▶ **Prompt**:
Print the listing below exactly.

********

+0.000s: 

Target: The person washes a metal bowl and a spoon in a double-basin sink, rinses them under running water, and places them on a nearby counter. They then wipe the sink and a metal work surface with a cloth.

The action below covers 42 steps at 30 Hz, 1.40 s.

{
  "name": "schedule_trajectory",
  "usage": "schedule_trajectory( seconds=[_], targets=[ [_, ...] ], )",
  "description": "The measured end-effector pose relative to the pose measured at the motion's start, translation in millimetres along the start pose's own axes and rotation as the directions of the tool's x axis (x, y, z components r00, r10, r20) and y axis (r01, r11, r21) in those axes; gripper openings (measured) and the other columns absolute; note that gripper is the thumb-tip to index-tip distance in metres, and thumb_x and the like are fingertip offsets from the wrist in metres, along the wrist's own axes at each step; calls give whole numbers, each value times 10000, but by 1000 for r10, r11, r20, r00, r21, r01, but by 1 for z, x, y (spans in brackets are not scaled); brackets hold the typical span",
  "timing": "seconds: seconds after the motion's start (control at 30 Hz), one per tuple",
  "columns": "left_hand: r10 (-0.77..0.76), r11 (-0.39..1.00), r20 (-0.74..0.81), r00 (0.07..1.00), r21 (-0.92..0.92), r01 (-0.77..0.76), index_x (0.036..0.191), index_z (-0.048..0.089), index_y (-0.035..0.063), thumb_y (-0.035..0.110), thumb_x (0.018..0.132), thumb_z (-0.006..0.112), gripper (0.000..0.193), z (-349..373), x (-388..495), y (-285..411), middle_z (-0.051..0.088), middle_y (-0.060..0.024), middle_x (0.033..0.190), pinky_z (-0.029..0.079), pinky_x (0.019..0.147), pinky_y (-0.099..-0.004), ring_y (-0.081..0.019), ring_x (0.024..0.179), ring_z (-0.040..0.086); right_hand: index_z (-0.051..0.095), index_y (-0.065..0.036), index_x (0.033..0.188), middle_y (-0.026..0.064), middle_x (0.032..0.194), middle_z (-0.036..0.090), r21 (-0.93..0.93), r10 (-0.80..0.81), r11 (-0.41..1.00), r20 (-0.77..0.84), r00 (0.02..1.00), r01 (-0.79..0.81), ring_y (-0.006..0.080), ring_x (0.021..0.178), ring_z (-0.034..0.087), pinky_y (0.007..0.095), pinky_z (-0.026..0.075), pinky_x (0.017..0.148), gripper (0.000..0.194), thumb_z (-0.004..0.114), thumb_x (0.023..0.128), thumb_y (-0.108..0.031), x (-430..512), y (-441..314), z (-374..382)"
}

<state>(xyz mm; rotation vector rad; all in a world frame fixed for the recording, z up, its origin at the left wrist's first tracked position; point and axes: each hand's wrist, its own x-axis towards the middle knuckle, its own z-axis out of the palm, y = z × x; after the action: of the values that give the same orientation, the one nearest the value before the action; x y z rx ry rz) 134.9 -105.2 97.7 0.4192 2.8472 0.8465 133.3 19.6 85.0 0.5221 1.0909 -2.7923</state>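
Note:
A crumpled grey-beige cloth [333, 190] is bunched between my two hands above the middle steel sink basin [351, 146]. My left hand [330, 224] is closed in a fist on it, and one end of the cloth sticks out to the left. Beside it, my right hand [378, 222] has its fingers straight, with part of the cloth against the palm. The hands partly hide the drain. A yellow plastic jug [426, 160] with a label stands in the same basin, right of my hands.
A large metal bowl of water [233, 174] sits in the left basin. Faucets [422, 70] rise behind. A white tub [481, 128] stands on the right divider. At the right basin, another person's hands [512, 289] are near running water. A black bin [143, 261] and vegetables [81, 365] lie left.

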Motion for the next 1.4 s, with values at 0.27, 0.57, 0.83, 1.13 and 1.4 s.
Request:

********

▶ **Solution to the exercise**:
+0.000s: 

Target: The person washes a metal bowl and a spoon in a double-basin sink, rinses them under running water, and places them on a nearby counter. They then wipe the sink and a metal work surface with a cloth.

The action below covers 42 steps at 30 Hz, 1.40 s.

{
  "name": "schedule_trajectory",
  "usage": "schedule_trajectory( seconds=[_], targets=[ [_, ...] ], )",
  "description": "The measured end-effector pose relative to the pose measured at the motion's start, translation in millimetres along the start pose's own axes and rotation as the directions of the tool's x axis (x, y, z components r00, r10, r20) and y axis (r01, r11, r21) in those axes; gripper openings (measured) and the other columns absolute; note that gripper is the thumb-tip to index-tip distance in metres, and thumb_x and the like are fingertip offsets from the wrist in metres, along the wrist's own axes at each step; calls give whole numbers, each value times 10000, but by 1000 for r10, r11, r20, r00, r21, r01, but by 1 for z, x, y (spans in brackets are not scaled); brackets hold the typical span",
  "timing": "seconds: seconds after the motion's start (control at 30 Hz), one per tuple",
  "columns": "left_hand: r10 (-0.77..0.76), r11 (-0.39..1.00), r20 (-0.74..0.81), r00 (0.07..1.00), r21 (-0.92..0.92), r01 (-0.77..0.76), index_x (0.036..0.191), index_z (-0.048..0.089), index_y (-0.035..0.063), thumb_y (-0.035..0.110), thumb_x (0.018..0.132), thumb_z (-0.006..0.112), gripper (0.000..0.193), z (-349..373), x (-388..495), y (-285..411), middle_z (-0.051..0.088), middle_y (-0.060..0.024), middle_x (0.033..0.190), pinky_z (-0.029..0.079), pinky_x (0.019..0.147), pinky_y (-0.099..-0.004), ring_y (-0.081..0.019), ring_x (0.024..0.179), ring_z (-0.040..0.086); right_hand: index_z (-0.051..0.095), index_y (-0.065..0.036), index_x (0.033..0.188), middle_y (-0.026..0.064), middle_x (0.032..0.194), middle_z (-0.036..0.090), r21 (-0.93..0.93), r10 (-0.80..0.81), r11 (-0.41..1.00), r20 (-0.77..0.84), r00 (0.02..1.00), r01 (-0.79..0.81), ring_y (-0.006..0.080), ring_x (0.021..0.178), ring_z (-0.034..0.087), pinky_y (0.007..0.095), pinky_z (-0.026..0.075), pinky_x (0.017..0.148), gripper (0.000..0.194), thumb_z (-0.004..0.114), thumb_x (0.023..0.128), thumb_y (-0.108..0.031), x (-430..512), y (-441..314), z (-374..382)"
}

<state>(xyz mm; rotation vector rad; all in a world frame fixed for the recording, z up, its origin at the left wrist's first tracked position; point and axes: each hand's wrist, its own x-axis towards the middle knuckle, its own z-axis out of the palm, y = z × x; after the action: of the values that give the same orientation, the one nearest the value before the action; x y z rx ry rz) 134.9 -105.2 97.7 0.4192 2.8472 0.8465 133.3 19.6 85.0 0.5221 1.0909 -2.7923</state>
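Note:
A crumpled grey-beige cloth [333, 190] is bunched between my two hands above the middle steel sink basin [351, 146]. My left hand [330, 224] is closed in a fist on it, and one end of the cloth sticks out to the left. Beside it, my right hand [378, 222] has its fingers straight, with part of the cloth against the palm. The hands partly hide the drain. A yellow plastic jug [426, 160] with a label stands in the same basin, right of my hands.
A large metal bowl of water [233, 174] sits in the left basin. Faucets [422, 70] rise behind. A white tub [481, 128] stands on the right divider. At the right basin, another person's hands [512, 289] are near running water. A black bin [143, 261] and vegetables [81, 365] lie left.
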
Motion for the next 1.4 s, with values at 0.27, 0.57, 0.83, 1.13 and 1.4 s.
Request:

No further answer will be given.